* Instructions to follow
Would you reproduce the whole listing exactly, minus its images?

*** Available data ***

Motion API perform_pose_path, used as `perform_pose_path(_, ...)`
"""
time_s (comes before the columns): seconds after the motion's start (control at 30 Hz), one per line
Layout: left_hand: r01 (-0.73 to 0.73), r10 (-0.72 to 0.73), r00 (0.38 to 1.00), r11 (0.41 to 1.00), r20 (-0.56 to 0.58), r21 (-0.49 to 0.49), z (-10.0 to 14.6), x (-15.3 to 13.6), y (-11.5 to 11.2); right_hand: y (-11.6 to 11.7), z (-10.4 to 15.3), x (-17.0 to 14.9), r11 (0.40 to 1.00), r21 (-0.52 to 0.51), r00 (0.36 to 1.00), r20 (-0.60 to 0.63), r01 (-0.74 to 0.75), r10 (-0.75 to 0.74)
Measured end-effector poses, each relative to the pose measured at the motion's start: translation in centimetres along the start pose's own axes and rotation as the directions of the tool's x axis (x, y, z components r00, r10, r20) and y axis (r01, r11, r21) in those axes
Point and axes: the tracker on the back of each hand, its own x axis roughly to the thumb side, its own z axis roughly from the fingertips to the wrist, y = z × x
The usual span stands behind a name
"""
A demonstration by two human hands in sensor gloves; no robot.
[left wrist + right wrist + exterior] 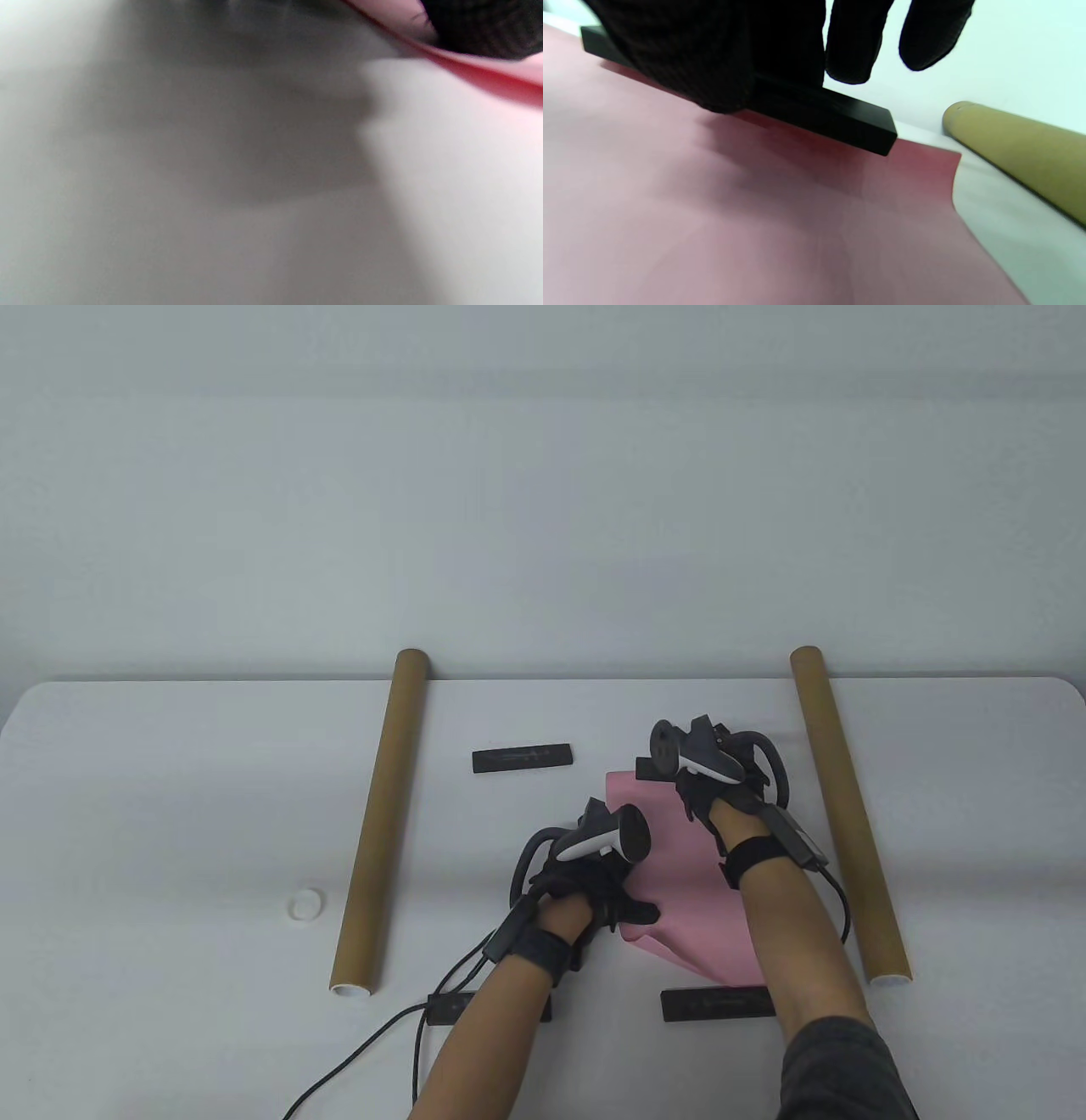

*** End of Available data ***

* Output
Motion API perform_pose_path, used as `perform_pose_path(_, ...)`
"""
time_s (comes before the columns): seconds after the motion's start (control at 30 Hz), one per line
Layout: left_hand: r01 (-0.73 to 0.73), r10 (-0.72 to 0.73), r00 (0.38 to 1.00), r11 (0.41 to 1.00), r20 (-0.56 to 0.58), r21 (-0.49 to 0.49), z (-10.0 to 14.6), x (-15.3 to 13.6), y (-11.5 to 11.2); right_hand: y (-11.6 to 11.7), z (-10.4 to 15.3), x (-17.0 to 14.9), r11 (0.40 to 1.00), r21 (-0.52 to 0.51), r00 (0.36 to 1.00), r20 (-0.60 to 0.63), r01 (-0.74 to 0.75), r10 (-0.75 to 0.74)
Measured end-effector poses, each relative to the pose measured at the motion's start: translation in centimetres along the start pose's own axes and rotation as the directions of the tool's x axis (x, y, z components r00, r10, r20) and y axis (r01, r11, r21) in those axes
Point and axes: the tracker on the back of each hand, its own x axis roughly to the thumb side, its own z axis roughly from the fingertips to the wrist, y = z × x
The usual span stands behind a name
"""
A demonstration by two human hands in sensor gloves; no robot.
[left wrist + right wrist + exterior] 

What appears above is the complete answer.